Data shown:
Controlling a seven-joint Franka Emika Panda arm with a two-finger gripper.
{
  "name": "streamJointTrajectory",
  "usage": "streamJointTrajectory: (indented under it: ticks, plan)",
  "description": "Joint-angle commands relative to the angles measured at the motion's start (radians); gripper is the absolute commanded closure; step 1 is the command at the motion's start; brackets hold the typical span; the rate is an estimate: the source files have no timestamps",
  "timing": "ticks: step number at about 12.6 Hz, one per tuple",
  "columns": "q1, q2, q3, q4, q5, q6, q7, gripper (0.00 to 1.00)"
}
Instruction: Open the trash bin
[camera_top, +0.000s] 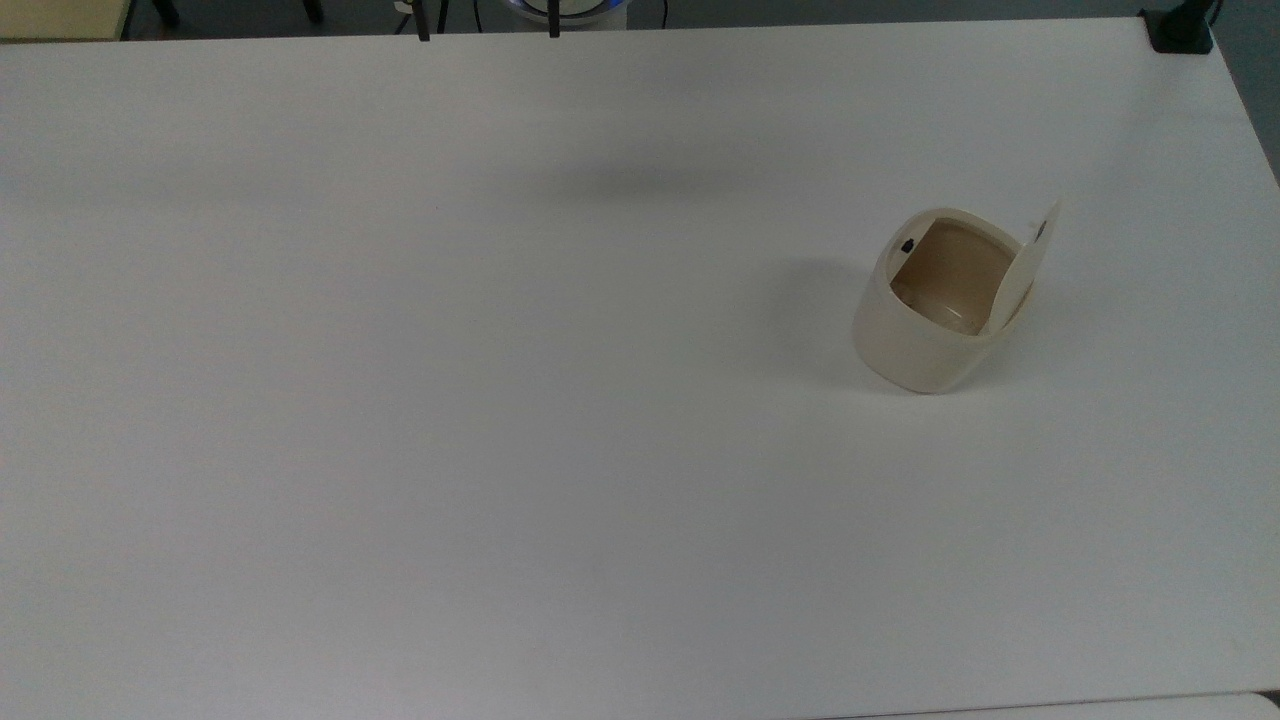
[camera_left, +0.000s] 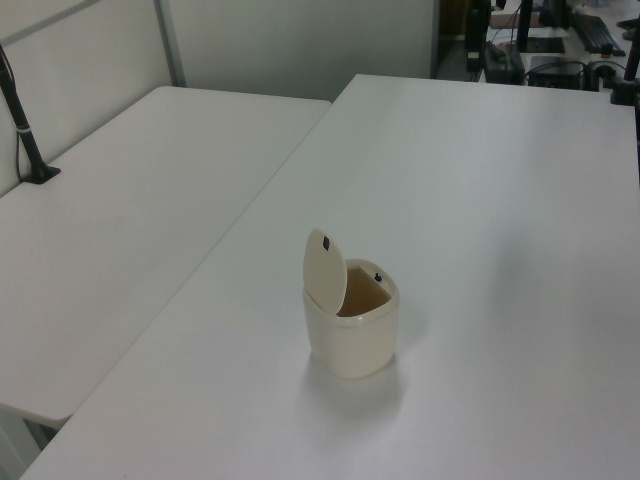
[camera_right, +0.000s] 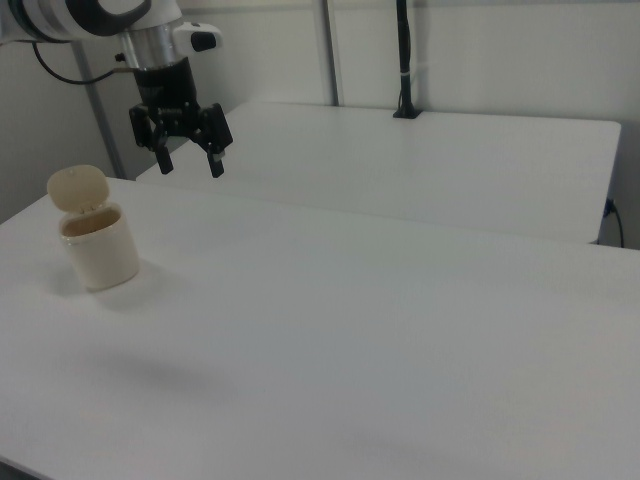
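Note:
The trash bin (camera_top: 925, 335) is a small cream-beige tub standing on the white table (camera_top: 500, 400), at the top view's right. Its lid (camera_top: 1022, 270) is swung up on the hinge, baring the tan inside, and a small black button (camera_top: 907, 245) sits at the rim. The left view has the trash bin (camera_left: 352, 330) mid-table with the lid (camera_left: 325, 270) upright; in the right view the trash bin (camera_right: 98, 250) stands at the left. My gripper (camera_right: 188, 160) hangs open and empty high above the table, well away from the bin. Its fingertips (camera_top: 553, 28) poke in at the top view's upper edge.
A second white table (camera_left: 130, 220) adjoins on the left view's left. Black clamp posts stand at a table corner (camera_top: 1180, 30) and on the far table (camera_right: 405, 60). Desks with computer gear (camera_left: 560, 50) lie beyond the far edge.

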Motion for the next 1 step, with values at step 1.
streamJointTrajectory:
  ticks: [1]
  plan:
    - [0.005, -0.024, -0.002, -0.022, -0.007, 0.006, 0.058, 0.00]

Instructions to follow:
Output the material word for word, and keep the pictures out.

Output of the exercise:
Controlling a seven-joint Franka Emika Panda arm with a two-finger gripper.
{
  "name": "streamJointTrajectory",
  "usage": "streamJointTrajectory: (indented under it: ticks, plan)",
  "description": "Joint-angle commands relative to the angles measured at the motion's start (radians); gripper is the absolute commanded closure; step 1 is the command at the motion's start; brackets hold the typical span; the rate is an estimate: the source files have no timestamps",
  "timing": "ticks: step number at about 12.6 Hz, one per tuple",
  "columns": "q1, q2, q3, q4, q5, q6, q7, gripper (0.00 to 1.00)"
}
Instruction: Open the trash bin
[camera_top, +0.000s] 
[camera_left, +0.000s] 
[camera_right, +0.000s] 
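Note:
The trash bin (camera_top: 925, 335) is a small cream-beige tub standing on the white table (camera_top: 500, 400), at the top view's right. Its lid (camera_top: 1022, 270) is swung up on the hinge, baring the tan inside, and a small black button (camera_top: 907, 245) sits at the rim. The left view has the trash bin (camera_left: 352, 330) mid-table with the lid (camera_left: 325, 270) upright; in the right view the trash bin (camera_right: 98, 250) stands at the left. My gripper (camera_right: 188, 160) hangs open and empty high above the table, well away from the bin. Its fingertips (camera_top: 553, 28) poke in at the top view's upper edge.
A second white table (camera_left: 130, 220) adjoins on the left view's left. Black clamp posts stand at a table corner (camera_top: 1180, 30) and on the far table (camera_right: 405, 60). Desks with computer gear (camera_left: 560, 50) lie beyond the far edge.
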
Motion for the next 1 step, with values at step 1.
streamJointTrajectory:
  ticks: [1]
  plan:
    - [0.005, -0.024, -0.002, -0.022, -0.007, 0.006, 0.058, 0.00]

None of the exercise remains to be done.